The Theory of the Vortex Tube

There are many theories regarding the dynamics of a vortex tube and how it works. Many a graduate student has studied them as part of their research requirements.

VT_air2

The Vortex Tube was invented by accident in 1928, by George Ranque, a French physics student. He was performing experiments on on a vortex-type pump that he had developed and noticed that warm air exhausted from one end and cold air from the other! Ranque quickly stopped work on the pump, and started a company to take advantage of the commercial possibilities for this odd little device that produced both hot and cold air, using only compressed air, with no moving parts. The company was not successful, and the vortex tube was forgotten until 1945 when Rudolph Hilsch, a German physicist, published a widely read paper on the device.

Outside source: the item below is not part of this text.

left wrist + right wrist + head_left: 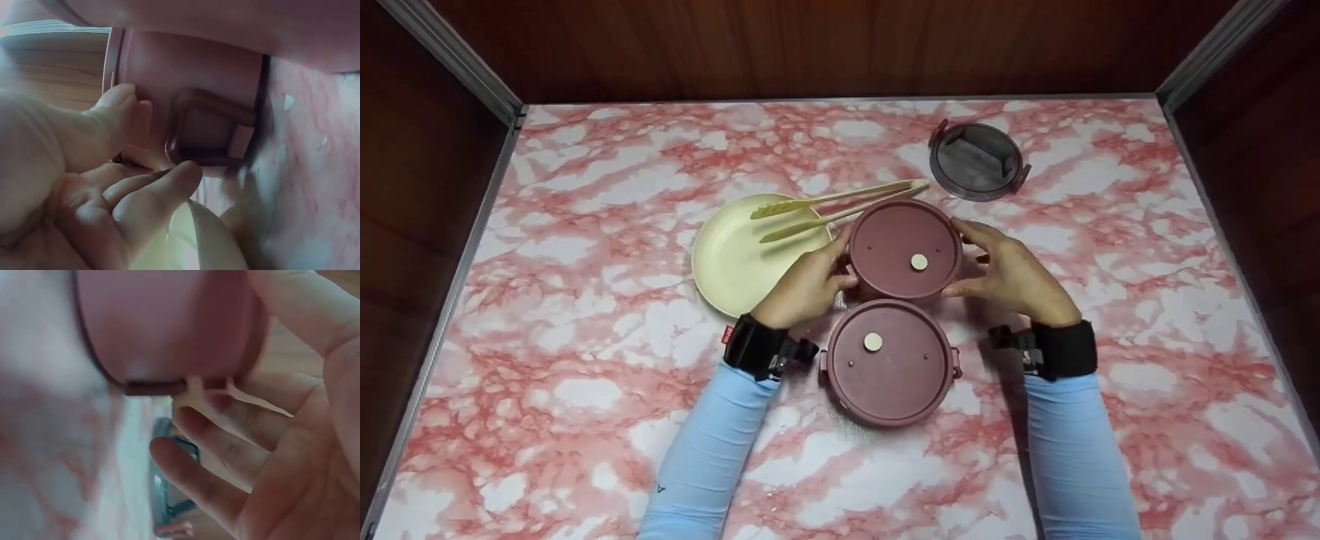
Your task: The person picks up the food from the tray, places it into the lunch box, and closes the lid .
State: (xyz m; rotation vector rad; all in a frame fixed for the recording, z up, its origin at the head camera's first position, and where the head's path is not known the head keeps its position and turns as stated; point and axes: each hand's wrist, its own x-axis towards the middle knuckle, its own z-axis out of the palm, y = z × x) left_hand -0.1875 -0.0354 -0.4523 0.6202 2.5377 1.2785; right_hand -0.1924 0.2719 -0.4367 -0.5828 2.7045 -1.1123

A vortex tube uses compressed air as a power source, has no moving parts, and produces hot air from one end and cold air from the other. The volume and temperature of the two air streams is adjustable with a valve built into the hot air exhaust.  Temperatures as low as -50°F (-46°C) and as high as 260°F (127°C) are possible.

Here is one widely accepted explanation of the physics and the phenomenon of the vortex tube.VT

Compressed air is supplied to vortex tube and passes through nozzles that are tangent to to an internal counterbore (1). As the air passes through it is set into a spiraling vortex motion (2) at up to 1,000,000 rpm. The spinning stream of air flows down the hot tube in the form of a spinning shell, like a tornado (in red). The control valve (4) at the end allows some of the warmed air to escape (6) and what does not escape reverses direction and heads back down the tube as a second vortex (in blue) inside of the low pressure area of the larger warm air vortex. The inner vortex loses heat and exits the through the other end of as cold air (5).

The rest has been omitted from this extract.